What needs to be done:
Out of the data below, copy every line with the string "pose".

Provided records:

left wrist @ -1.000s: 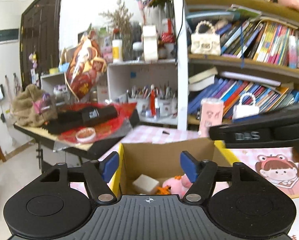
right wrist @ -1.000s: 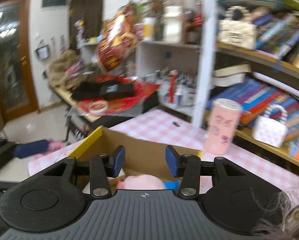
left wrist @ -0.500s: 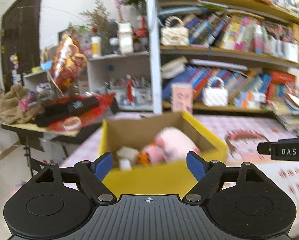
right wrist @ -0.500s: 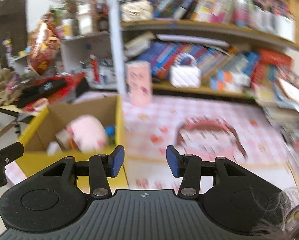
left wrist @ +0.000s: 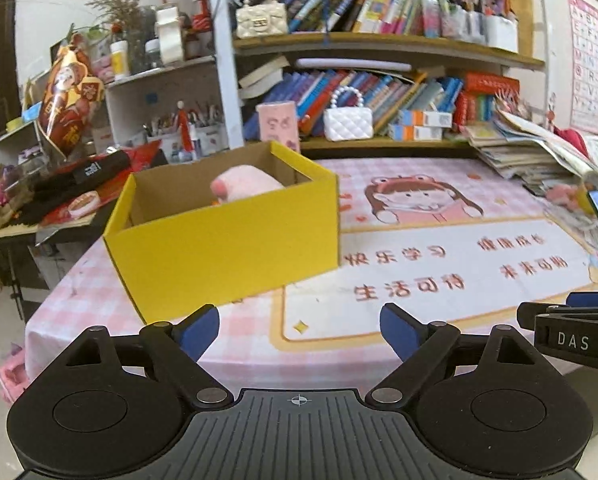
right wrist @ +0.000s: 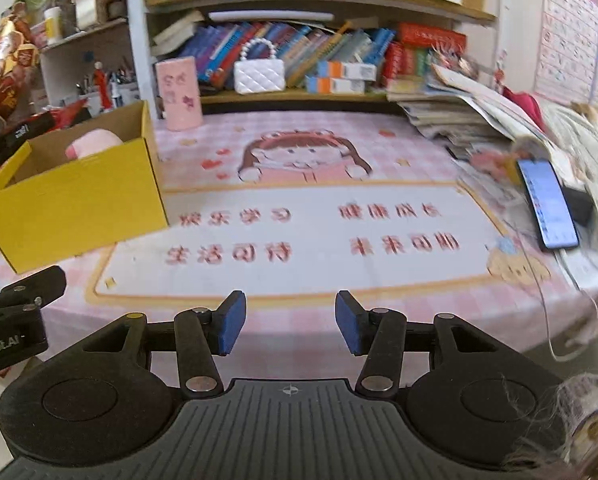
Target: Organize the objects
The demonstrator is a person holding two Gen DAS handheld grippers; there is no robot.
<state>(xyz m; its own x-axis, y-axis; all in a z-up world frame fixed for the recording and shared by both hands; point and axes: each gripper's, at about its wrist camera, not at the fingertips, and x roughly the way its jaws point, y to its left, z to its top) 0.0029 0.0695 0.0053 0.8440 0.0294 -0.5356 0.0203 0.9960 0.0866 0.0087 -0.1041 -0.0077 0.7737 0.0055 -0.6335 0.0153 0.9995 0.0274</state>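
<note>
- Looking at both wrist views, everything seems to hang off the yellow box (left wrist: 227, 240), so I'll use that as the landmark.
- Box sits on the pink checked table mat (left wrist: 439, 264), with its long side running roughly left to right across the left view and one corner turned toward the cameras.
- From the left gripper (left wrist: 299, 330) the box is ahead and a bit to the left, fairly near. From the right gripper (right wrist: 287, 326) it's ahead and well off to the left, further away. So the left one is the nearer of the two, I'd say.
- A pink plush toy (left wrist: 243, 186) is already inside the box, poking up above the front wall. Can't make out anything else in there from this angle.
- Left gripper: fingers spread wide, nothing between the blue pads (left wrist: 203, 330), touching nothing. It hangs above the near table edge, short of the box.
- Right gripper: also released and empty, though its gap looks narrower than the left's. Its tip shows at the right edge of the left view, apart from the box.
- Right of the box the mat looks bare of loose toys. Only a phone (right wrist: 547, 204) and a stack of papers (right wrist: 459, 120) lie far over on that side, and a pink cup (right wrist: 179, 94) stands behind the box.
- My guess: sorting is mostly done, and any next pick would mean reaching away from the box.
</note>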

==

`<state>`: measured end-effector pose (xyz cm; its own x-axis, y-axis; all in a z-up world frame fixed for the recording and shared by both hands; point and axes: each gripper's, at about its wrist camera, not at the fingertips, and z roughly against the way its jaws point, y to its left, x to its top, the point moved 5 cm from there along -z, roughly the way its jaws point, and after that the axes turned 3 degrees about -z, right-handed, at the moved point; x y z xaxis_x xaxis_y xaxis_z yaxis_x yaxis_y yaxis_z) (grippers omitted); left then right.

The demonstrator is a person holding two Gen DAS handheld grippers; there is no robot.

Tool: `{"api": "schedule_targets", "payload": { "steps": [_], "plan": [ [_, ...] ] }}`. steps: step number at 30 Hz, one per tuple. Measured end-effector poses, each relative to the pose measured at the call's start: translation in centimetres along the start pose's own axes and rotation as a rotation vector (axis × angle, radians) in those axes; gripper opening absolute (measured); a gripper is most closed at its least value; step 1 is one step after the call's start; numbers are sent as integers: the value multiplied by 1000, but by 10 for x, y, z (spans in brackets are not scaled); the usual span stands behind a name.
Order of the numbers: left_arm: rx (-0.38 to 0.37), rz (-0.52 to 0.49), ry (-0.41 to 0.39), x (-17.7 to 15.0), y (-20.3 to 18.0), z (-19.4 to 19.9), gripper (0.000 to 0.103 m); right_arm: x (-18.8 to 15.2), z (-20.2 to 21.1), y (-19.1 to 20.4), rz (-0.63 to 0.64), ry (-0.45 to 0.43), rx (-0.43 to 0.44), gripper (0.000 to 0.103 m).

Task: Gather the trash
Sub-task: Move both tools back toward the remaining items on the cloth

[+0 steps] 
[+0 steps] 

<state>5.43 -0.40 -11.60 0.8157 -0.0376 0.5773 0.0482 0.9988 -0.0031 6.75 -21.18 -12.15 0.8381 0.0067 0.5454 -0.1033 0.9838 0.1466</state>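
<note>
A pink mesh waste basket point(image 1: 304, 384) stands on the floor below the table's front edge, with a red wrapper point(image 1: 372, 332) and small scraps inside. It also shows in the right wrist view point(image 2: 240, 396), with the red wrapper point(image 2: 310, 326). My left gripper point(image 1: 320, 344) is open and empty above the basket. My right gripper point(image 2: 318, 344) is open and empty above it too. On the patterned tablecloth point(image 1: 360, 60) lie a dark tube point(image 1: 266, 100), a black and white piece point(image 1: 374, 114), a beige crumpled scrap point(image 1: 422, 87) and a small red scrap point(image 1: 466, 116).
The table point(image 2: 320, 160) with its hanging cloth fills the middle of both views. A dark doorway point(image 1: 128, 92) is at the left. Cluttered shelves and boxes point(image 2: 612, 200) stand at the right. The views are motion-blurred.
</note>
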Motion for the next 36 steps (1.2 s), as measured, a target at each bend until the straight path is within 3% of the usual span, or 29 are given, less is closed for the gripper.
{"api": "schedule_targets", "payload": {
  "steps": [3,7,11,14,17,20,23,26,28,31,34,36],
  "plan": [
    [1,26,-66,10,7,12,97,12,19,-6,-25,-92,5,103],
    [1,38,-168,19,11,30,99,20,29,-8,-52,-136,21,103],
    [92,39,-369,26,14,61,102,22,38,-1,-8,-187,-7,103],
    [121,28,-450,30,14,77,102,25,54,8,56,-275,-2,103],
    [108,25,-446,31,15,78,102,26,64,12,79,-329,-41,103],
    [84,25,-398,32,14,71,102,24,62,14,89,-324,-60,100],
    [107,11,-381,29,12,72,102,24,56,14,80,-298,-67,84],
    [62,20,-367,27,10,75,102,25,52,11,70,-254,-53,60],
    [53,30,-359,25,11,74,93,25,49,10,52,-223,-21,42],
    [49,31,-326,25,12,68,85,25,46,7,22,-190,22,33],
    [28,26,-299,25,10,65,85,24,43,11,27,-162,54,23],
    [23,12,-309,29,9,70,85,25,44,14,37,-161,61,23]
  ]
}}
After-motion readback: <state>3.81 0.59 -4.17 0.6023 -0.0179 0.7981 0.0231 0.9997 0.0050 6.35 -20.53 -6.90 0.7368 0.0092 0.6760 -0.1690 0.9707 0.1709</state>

Result of this exercise:
`<state>`: measured end-effector pose (xyz cm; its own x-axis, y-axis; all in a z-up world frame fixed for the recording and shared by both hands; point and axes: each gripper's, at about its wrist camera, not at the fingertips, and z roughly against the way its jaws point, y to its left, x to its top, the point moved 5 cm from there along -z, roughly the way its jaws point, and after that the axes turned 3 degrees about -z, right-handed, at the moved point; x y z xaxis_x xaxis_y xaxis_z yaxis_x yaxis_y yaxis_z) (grippers omitted); left then right.
Tool: `{"api": "schedule_targets", "payload": { "steps": [_], "plan": [ [_, ...] ] }}`. steps: step number at 30 Hz, one per tuple. Measured end-effector poses, each relative to the pose measured at the call's start: translation in centimetres along the start pose's own axes and rotation as a rotation vector (axis × angle, radians) in those axes; gripper opening absolute (measured); a gripper is most closed at its least value; step 1 is one step after the call's start; numbers are sent as integers: the value multiplied by 1000, but by 10 for x, y, z (spans in brackets are not scaled); the usual span stands behind a name.

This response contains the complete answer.